● **Your objective**:
Reproduce, without alteration, every line of the data; exclude the images.

● **Given material**:

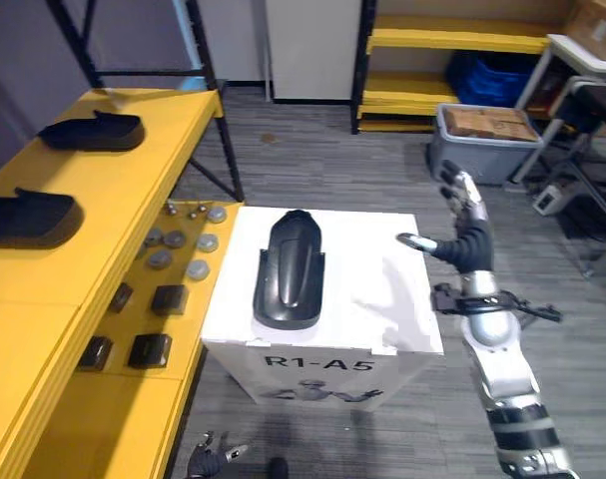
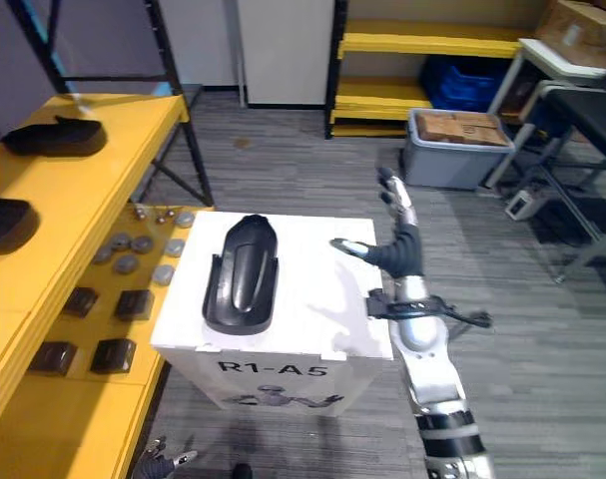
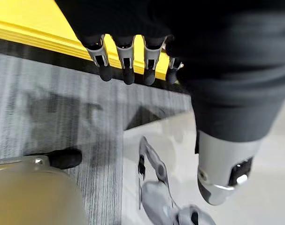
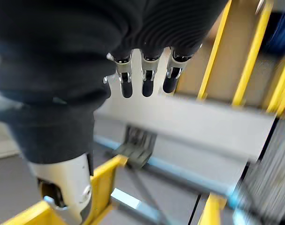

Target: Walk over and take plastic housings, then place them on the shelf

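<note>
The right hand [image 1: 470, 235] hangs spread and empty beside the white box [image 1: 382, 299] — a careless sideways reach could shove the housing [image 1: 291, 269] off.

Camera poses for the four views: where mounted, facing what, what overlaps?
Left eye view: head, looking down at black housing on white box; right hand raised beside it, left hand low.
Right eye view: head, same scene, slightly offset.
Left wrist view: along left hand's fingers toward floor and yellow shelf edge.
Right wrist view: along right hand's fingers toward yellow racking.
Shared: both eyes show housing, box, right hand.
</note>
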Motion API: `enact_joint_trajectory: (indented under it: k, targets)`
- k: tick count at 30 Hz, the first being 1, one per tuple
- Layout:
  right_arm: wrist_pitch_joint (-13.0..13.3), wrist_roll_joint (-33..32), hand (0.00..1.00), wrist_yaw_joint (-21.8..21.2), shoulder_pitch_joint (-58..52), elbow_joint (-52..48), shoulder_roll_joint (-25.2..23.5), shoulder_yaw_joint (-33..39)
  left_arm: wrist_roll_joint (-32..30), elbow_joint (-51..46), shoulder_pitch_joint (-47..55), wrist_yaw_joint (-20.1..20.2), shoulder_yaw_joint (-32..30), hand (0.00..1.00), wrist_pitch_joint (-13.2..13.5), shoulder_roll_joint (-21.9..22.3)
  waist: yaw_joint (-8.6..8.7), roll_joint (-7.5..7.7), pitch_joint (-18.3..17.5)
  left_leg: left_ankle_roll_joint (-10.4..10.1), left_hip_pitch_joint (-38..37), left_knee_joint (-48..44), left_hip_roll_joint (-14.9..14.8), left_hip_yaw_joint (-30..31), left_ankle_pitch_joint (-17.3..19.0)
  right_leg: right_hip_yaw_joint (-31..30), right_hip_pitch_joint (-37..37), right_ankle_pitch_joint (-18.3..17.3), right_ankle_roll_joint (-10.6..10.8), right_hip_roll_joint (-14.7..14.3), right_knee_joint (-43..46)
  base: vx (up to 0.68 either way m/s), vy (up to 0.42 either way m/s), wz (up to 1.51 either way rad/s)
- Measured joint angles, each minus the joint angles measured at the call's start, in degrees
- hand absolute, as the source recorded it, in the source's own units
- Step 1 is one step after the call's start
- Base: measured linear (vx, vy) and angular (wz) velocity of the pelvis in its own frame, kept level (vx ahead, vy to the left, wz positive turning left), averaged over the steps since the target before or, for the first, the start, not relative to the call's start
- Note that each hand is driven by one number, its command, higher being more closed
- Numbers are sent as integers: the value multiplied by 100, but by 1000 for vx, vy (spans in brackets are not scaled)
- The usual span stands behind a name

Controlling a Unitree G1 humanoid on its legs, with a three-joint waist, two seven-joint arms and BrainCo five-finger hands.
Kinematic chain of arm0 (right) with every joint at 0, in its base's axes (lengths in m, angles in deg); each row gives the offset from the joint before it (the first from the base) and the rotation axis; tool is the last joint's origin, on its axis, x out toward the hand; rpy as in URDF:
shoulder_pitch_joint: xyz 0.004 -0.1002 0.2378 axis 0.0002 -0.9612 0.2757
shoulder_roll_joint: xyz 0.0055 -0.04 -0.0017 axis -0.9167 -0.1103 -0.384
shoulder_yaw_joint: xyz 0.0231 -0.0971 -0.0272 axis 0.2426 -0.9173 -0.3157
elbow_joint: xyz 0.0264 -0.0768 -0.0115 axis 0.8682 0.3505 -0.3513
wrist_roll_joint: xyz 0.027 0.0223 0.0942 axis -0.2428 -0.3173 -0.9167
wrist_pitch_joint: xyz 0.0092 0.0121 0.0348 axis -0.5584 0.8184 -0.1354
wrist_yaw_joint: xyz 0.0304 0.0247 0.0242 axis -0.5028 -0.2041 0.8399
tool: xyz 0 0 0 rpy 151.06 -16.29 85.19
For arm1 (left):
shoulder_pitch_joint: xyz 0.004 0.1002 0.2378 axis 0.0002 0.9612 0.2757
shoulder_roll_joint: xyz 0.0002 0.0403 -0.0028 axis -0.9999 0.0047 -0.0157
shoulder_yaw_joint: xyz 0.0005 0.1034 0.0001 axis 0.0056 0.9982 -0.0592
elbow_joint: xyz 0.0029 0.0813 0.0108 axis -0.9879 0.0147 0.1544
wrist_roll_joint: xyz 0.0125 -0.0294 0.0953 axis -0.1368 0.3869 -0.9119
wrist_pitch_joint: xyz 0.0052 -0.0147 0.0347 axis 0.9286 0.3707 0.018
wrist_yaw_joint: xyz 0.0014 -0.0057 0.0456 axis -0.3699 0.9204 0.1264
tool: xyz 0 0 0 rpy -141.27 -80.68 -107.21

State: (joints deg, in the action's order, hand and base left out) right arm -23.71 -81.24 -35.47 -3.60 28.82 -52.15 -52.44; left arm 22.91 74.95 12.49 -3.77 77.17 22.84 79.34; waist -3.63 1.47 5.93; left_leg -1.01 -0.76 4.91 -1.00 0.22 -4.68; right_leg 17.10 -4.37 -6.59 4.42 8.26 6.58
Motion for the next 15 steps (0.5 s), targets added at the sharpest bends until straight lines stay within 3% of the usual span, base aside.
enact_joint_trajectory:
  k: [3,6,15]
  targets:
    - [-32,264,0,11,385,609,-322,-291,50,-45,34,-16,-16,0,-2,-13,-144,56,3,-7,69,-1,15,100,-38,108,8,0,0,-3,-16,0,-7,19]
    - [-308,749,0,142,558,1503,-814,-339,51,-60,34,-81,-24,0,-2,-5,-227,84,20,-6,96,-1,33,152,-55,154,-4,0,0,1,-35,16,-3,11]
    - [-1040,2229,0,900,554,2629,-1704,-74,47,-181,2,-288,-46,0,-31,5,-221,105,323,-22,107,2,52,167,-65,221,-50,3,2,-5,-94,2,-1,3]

● **Answer for this exercise**:
Target: Walk over and take plastic housings, then place them on the shelf

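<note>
The right hand [image 1: 470, 235] hangs spread and empty beside the white box [image 1: 382, 299] — a careless sideways reach could shove the housing [image 1: 291, 269] off.

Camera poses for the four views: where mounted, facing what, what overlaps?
Left eye view: head, looking down at black housing on white box; right hand raised beside it, left hand low.
Right eye view: head, same scene, slightly offset.
Left wrist view: along left hand's fingers toward floor and yellow shelf edge.
Right wrist view: along right hand's fingers toward yellow racking.
Shared: both eyes show housing, box, right hand.
</note>
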Motion API: `enact_joint_trajectory: (indented under it: k, targets)`
- k: tick count at 30 Hz, the first being 1, one per tuple
- Layout:
  right_arm: wrist_pitch_joint (-13.0..13.3), wrist_roll_joint (-33..32), hand (0.00..1.00), wrist_yaw_joint (-21.8..21.2), shoulder_pitch_joint (-58..52), elbow_joint (-52..48), shoulder_roll_joint (-25.2..23.5), shoulder_yaw_joint (-33..39)
  left_arm: wrist_roll_joint (-32..30), elbow_joint (-51..46), shoulder_pitch_joint (-47..55), wrist_yaw_joint (-20.1..20.2), shoulder_yaw_joint (-32..30), hand (0.00..1.00), wrist_pitch_joint (-13.2..13.5), shoulder_roll_joint (-21.9..22.3)
  waist: yaw_joint (-8.6..8.7), roll_joint (-7.5..7.7), pitch_joint (-18.3..17.5)
  left_leg: left_ankle_roll_joint (-10.4..10.1), left_hip_pitch_joint (-38..37), left_knee_joint (-48..44), left_hip_roll_joint (-14.9..14.8), left_hip_yaw_joint (-30..31), left_ankle_pitch_joint (-17.3..19.0)
  right_leg: right_hip_yaw_joint (-31..30), right_hip_pitch_joint (-37..37), right_ankle_pitch_joint (-18.3..17.3), right_ankle_roll_joint (-10.6..10.8), right_hip_roll_joint (-14.7..14.3), right_knee_joint (-43..46)
  base: vx (up to 0.68 either way m/s), vy (up to 0.42 either way m/s), wz (up to 1.51 either way rad/s)
- Measured joint angles, each minus the joint angles measured at the call's start, in degrees
- hand absolute, as the source recorded it, in the source's own units
- Step 1 is one step after the call's start
- Base: measured linear (vx, vy) and angular (wz) velocity of the pelvis in its own frame, kept level (vx ahead, vy to the left, wz positive turning left), averaged over the steps since the target before or, for the first, the start, not relative to the call's start
- Note that each hand is driven by one number, its command, higher being more closed
- Numbers are sent as integers: the value multiplied by 100, but by 1000 for vx, vy (spans in brackets are not scaled)
- The usual span stands behind a name

Controlling a Unitree G1 humanoid on its legs, with a three-joint waist, two seven-joint arms and BrainCo five-finger hands.
Kinematic chain of arm0 (right) with every joint at 0, in its base's axes (lengths in m, angles in deg); each row gives the offset from the joint before it (the first from the base) and the rotation axis; tool is the last joint's origin, on its axis, x out toward the hand; rpy as in URDF:
shoulder_pitch_joint: xyz 0.004 -0.1002 0.2378 axis 0.0002 -0.9612 0.2757
shoulder_roll_joint: xyz 0.0055 -0.04 -0.0017 axis -0.9167 -0.1103 -0.384
shoulder_yaw_joint: xyz 0.0231 -0.0971 -0.0272 axis 0.2426 -0.9173 -0.3157
elbow_joint: xyz 0.0264 -0.0768 -0.0115 axis 0.8682 0.3505 -0.3513
wrist_roll_joint: xyz 0.027 0.0223 0.0942 axis -0.2428 -0.3173 -0.9167
wrist_pitch_joint: xyz 0.0092 0.0121 0.0348 axis -0.5584 0.8184 -0.1354
wrist_yaw_joint: xyz 0.0304 0.0247 0.0242 axis -0.5028 -0.2041 0.8399
tool: xyz 0 0 0 rpy 151.06 -16.29 85.19
For arm1 (left):
shoulder_pitch_joint: xyz 0.004 0.1002 0.2378 axis 0.0002 0.9612 0.2757
shoulder_roll_joint: xyz 0.0002 0.0403 -0.0028 axis -0.9999 0.0047 -0.0157
shoulder_yaw_joint: xyz 0.0005 0.1034 0.0001 axis 0.0056 0.9982 -0.0592
elbow_joint: xyz 0.0029 0.0813 0.0108 axis -0.9879 0.0147 0.1544
wrist_roll_joint: xyz 0.0125 -0.0294 0.0953 axis -0.1368 0.3869 -0.9119
wrist_pitch_joint: xyz 0.0052 -0.0147 0.0347 axis 0.9286 0.3707 0.018
wrist_yaw_joint: xyz 0.0014 -0.0057 0.0456 axis -0.3699 0.9204 0.1264
tool: xyz 0 0 0 rpy -141.27 -80.68 -107.21

State: (joints deg, in the action's order, hand and base left out) right arm -23.71 -81.24 -35.47 -3.60 28.82 -52.15 -52.44; left arm 22.91 74.95 12.49 -3.77 77.17 22.84 79.34; waist -3.63 1.47 5.93; left_leg -1.01 -0.76 4.91 -1.00 0.22 -4.68; right_leg 17.10 -4.37 -6.59 4.42 8.26 6.58
Motion for the next 15 steps (0.5 s), targets added at the sharpest bends until straight lines stay within 3% of the usual span, base aside.
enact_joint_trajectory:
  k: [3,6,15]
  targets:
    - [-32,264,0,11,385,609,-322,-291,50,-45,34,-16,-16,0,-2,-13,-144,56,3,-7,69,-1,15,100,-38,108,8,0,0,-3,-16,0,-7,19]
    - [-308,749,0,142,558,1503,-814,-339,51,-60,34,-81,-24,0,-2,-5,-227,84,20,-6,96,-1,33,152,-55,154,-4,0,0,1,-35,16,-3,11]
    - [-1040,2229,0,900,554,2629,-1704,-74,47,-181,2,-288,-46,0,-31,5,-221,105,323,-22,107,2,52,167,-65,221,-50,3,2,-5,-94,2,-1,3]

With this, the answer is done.